* Exercise aim *
Nothing but the data, repeated exactly, belongs in the answer.

* Supplied information *

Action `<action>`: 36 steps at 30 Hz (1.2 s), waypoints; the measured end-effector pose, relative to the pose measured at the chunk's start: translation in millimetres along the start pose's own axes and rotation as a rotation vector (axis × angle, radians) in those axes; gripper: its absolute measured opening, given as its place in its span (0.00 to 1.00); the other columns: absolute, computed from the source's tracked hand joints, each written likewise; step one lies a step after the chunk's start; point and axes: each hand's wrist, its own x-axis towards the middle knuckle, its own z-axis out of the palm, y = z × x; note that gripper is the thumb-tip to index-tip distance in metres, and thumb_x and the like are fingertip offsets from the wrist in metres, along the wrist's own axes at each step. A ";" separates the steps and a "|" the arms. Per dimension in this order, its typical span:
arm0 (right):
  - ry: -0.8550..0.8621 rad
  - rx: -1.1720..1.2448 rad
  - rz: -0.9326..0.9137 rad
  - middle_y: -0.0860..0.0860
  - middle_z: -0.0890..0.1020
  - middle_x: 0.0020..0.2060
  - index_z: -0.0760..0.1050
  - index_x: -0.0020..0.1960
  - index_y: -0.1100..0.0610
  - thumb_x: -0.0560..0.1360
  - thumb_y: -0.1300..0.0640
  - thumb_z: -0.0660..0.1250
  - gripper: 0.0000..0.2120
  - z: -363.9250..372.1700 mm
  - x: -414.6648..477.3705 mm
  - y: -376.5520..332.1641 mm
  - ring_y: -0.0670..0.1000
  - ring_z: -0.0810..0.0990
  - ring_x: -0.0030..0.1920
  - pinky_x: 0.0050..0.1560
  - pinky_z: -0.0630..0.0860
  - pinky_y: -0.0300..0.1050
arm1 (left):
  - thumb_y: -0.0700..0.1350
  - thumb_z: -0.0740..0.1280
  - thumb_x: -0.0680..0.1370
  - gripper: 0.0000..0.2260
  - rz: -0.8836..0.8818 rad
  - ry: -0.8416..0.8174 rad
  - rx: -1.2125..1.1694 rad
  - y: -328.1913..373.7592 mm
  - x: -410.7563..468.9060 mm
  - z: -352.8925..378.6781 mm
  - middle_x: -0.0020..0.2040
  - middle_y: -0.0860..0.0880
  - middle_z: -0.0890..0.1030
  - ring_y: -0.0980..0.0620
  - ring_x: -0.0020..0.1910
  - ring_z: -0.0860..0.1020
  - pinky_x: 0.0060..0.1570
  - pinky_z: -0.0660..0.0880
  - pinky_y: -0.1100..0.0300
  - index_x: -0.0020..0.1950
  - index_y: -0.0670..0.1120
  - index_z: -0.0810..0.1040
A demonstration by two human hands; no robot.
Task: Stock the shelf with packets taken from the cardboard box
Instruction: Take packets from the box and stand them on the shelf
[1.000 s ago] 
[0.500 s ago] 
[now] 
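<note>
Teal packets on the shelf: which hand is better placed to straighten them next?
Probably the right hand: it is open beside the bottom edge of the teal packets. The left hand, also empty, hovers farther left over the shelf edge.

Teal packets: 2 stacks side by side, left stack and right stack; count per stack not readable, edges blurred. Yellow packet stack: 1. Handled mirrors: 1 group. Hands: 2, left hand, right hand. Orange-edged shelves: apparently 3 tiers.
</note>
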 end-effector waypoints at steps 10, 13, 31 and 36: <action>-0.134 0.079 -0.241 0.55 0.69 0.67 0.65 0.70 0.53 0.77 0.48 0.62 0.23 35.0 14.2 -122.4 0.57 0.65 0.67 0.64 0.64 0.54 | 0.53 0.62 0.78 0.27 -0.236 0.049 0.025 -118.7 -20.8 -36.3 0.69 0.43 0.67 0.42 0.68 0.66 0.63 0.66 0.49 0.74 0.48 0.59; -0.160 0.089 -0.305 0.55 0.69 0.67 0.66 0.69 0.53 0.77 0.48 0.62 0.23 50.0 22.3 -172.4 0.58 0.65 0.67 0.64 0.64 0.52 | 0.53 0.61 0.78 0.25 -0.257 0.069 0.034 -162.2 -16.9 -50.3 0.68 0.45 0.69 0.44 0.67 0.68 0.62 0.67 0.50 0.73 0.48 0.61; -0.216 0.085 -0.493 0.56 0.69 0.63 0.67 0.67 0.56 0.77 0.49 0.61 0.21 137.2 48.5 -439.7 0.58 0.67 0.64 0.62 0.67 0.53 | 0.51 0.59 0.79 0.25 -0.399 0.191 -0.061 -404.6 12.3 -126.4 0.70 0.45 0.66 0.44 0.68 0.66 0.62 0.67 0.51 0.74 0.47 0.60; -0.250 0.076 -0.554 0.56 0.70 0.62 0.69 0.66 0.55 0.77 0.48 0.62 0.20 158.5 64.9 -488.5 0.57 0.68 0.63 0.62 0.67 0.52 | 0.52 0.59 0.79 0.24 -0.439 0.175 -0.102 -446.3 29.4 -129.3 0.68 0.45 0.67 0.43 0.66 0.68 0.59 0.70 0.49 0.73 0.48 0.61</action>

* Written response *
Action `<action>`: 36 steps at 30 Hz (1.2 s), waypoints; the measured end-effector pose, relative to the pose measured at the chunk's start: translation in millimetres along the start pose's own axes and rotation as a rotation vector (axis × angle, radians) in those axes; gripper: its absolute measured opening, given as its place in its span (0.00 to 1.00); the other columns: absolute, computed from the source's tracked hand joints, each written likewise; step one lies a step after the chunk's start; point and axes: each hand's wrist, its own x-axis towards the middle knuckle, its own z-axis out of the palm, y = z × x; note that gripper is the thumb-tip to index-tip distance in metres, and thumb_x and the like are fingertip offsets from the wrist in metres, along the wrist's own axes at each step. A ";" separates the steps and a "|" the arms. Per dimension in this order, its typical span:
arm0 (right):
  - ry: -0.8550..0.8621 rad
  - rx: -1.1720..1.2448 rad
  - rz: -0.9326..0.9137 rad
  - middle_y: -0.0860..0.0860
  - middle_z: -0.0890..0.1020
  - middle_x: 0.0020..0.2060
  - index_z: -0.0760..0.1050
  - index_x: -0.0020..0.1960
  - index_y: -0.1100..0.0610
  - thumb_x: -0.0560..0.1360
  - thumb_y: -0.1300..0.0640
  - thumb_z: -0.0660..0.1250
  - gripper: 0.0000..0.2120
  - z: -363.9250..372.1700 mm
  - x: -414.6648..477.3705 mm
  - y: -376.5520..332.1641 mm
  - ring_y: -0.0670..0.1000
  - ring_z: -0.0810..0.0990
  - ring_x: -0.0030..0.1920
  - pinky_x: 0.0050..0.1560
  - pinky_z: -0.0630..0.0860
  - pinky_y: -0.0300..0.1050
arm1 (left):
  - thumb_y: -0.0700..0.1350
  - thumb_z: -0.0740..0.1280
  - thumb_x: -0.0680..0.1370
  - gripper: 0.0000..0.2260
  - rz: -0.8836..0.8818 rad
  - ry: -0.8416..0.8174 rad
  - rx: -1.2125..1.1694 rad
  - y: -328.1913..373.7592 mm
  - x: -410.7563..468.9060 mm
  - z: -352.8925..378.6781 mm
  - middle_x: -0.0020..0.2040
  - middle_y: -0.0860..0.0880
  - middle_z: -0.0890..0.1030
  - ring_y: -0.0980..0.0620
  - ring_x: -0.0020..0.1910
  - ring_z: -0.0860..0.1020
  - pinky_x: 0.0060..0.1570
  - pinky_z: -0.0660..0.0880
  - pinky_y: -0.1100..0.0300
  - index_x: -0.0020..0.1950
  - index_y: -0.0670..0.1120
  - index_z: -0.0810..0.1040
A demonstration by two human hands; no robot.
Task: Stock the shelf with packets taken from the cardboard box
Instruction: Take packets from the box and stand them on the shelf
[1.000 s ago] 
[0.500 s ago] 
[now] 
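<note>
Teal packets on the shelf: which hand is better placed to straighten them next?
Probably the right hand: it is open beside the bottom edge of the teal packets. The left hand, also empty, hovers farther left over the shelf edge.

Teal packets: 2 stacks side by side, left stack and right stack; count per stack not readable, edges blurred. Yellow packet stack: 1. Handled mirrors: 1 group. Hands: 2, left hand, right hand. Orange-edged shelves: apparently 3 tiers.
</note>
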 end-effector waypoints at steps 10, 13, 31 and 36: <action>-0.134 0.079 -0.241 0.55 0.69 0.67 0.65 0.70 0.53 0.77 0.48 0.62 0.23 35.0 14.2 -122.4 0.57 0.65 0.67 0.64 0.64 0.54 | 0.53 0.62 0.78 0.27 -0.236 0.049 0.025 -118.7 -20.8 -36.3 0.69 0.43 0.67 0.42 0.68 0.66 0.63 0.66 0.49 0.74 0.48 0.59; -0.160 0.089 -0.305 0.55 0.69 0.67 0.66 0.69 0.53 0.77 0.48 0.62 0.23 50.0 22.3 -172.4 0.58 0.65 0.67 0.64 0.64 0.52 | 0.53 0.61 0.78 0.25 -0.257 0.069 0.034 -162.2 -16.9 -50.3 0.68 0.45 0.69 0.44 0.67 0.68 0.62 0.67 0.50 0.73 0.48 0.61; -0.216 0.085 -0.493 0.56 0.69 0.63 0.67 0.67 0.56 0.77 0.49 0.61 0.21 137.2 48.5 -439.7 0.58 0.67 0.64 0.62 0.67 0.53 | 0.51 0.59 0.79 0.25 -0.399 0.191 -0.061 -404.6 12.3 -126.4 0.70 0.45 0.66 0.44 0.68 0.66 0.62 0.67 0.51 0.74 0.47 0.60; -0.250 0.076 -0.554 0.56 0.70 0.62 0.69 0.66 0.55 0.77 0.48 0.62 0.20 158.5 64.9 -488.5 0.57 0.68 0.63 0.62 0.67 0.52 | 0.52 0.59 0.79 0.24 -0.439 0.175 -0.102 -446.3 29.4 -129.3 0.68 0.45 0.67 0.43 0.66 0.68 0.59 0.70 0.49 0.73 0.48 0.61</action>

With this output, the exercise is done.